Palghar: The Vedantaa Institute of Medical Sciences has issued a nerve-racking notice directing its second-year MBBS students to pay the annual fees for the academic year 2018-19, failing which, they will not be allowed to attend regular classes and will be marked absent.
The issue was recently reported in Mumbai Mirror which stated that the institute, affiliated to the Maharashtra University of Health Sciences, Nashik; had issued the notice on October 16 asking second-year MBBS students to pay Rs 14 lakh as fees.
“The students who fail to pay the tuition fees of Rs. 14 lakh will not be allowed to attend regular classes after eight days of the publication of this notice and will be marked absent,” the notice stated. Students need to have 75 per cent attendance in order to appear for exams.
The supremacy to issue such a notice by an MUHS affiliated institute comes after the exemption from Fee Regulatory Authority (FRA), which was granted to the institute in April this year.
Medical Dialogues had earlier reported that the state by relieving Vedantaa Institute of Medical Sciences from the control of the FRA had set a precedent of sorts for unregulated fees in professional medical colleges. This sets the institute free from the control of the FRA and gave it complete authority to fix its MBBS fees of all nature, be it tuition or otherwise.
A written communiqué to the FRA by the state authorities had clarified that the move was in line with the Centre’s efforts to encourage private participation by companies with commercial interests to set up medical colleges.
“As this is a first-of-its-kind college which is registered as a private limited company established to make a profit, the MCI has allowed such institutes to charge fees like deemed universities,” Medical Education, Secretary had informed.
However, this exemption shortly saw condemnation from the medicos claiming that the hike in fee will make it difficult for their parents to meet up with expenses, as they had set aside budgets for a fee, before having their wards admitted to the college.
In response, the Bombay High Court was approached for the matter. The HC put a stay on a government resolution which gave permission to the college to charge Rs 14 lakh as fees.

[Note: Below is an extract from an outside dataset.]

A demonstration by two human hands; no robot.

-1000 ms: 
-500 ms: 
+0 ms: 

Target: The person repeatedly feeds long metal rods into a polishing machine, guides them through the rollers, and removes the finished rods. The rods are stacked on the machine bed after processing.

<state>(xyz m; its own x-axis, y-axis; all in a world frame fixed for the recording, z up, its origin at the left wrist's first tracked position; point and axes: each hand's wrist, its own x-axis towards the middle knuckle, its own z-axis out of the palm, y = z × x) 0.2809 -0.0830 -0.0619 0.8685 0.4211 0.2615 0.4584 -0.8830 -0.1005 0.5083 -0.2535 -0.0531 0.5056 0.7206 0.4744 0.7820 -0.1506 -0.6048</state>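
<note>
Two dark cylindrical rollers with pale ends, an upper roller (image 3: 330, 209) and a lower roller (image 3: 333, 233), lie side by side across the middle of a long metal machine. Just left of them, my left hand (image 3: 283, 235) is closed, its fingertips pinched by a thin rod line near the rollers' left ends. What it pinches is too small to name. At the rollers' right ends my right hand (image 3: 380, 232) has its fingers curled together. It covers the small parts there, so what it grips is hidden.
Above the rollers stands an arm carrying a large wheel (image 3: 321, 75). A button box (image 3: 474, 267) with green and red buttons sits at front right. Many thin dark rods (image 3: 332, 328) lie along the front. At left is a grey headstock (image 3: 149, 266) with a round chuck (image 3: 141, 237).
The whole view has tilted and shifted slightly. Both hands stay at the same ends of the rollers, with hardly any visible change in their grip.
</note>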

Having said that, the said exemption was not valid for last year students as the FRA for the students of the academic year 2017-18 had recommended capping the annual fees at Rs 6 lakh and asked the institute to refund fee amounts taken over and above Rs 6 lakh.
However, on October 15, the High Court stayed this decision of the FRA, and allowed the institute to charge Rs 14 lakh for the course after taking cognizance of the fact that the institute is private and hence, has the right to incur profit. Soon after the college issued the ultimatum to its current second year medicos.
Clarifying the reason for the notice, the college authorities told Mumbai Mirror that due to the non-payment of fees, it was in a financial problem and had not paid teachers’ salaries.